Хозяйка, тоже встававшая в тот момент, пришла в такую растерянность, что даже слабый удар лишил ее равновесия. Греммо почудилось, что столик не выдержал и шагнул ей навстречу. Ставки были так велики, что этот предмет решился обнаружить свои способности. Всего на миг, но этого было достаточно. Каппа Тихоновна ударилась виском о тот же угол, что накануне разил Зимородова. Столик, едва не лопнувший от счастья, хрюкнул. Красный поднос - точно такой, с какого ел в институтской столовой Зиновий Павлович - соскользнул прямо под ноги ювелиру, умоляя взять его в дело. Предмет был пластмассовый, и Греммо догадался врезать ребром. Этого оказалось достаточно, переносица Каппы Тихоновны треснула, а ювелир снова вооружился отломанной ножкой и шагнул к Модесту Николаевичу.

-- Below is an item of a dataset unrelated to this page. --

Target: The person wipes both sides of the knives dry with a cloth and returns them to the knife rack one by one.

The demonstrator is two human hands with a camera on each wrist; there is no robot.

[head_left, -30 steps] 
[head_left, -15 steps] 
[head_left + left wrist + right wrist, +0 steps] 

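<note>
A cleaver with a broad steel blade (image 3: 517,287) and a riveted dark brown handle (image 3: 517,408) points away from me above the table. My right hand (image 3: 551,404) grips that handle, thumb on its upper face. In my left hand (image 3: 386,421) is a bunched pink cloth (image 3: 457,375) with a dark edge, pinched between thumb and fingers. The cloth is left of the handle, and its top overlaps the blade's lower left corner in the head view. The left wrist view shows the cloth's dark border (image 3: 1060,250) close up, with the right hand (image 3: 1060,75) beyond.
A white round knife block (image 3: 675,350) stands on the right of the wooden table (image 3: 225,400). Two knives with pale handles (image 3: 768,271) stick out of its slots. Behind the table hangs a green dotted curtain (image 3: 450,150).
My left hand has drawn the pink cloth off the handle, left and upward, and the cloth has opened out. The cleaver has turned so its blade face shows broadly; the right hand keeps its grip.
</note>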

- Берегись! - закричала жена.
Журнальный столик впечатался в лицо Модеста. Зиновий Павлович стоял во весь рост и отводил свой снаряд для нового удара. Он был сильнее Греммо, но и противник ему подобрался намного крепче Каппы Тихоновны. Зимородов отнял столик и мельком взглянул на его зеркальную поверхность, где отпечатался фас Модеста Николаевича. Сам же Модест, качнувшись назад, продолжал сидеть, ошеломленный до глубины души. Зиновий Павлович, не мешкая, повторил, и отпечаток украсился алым мазком.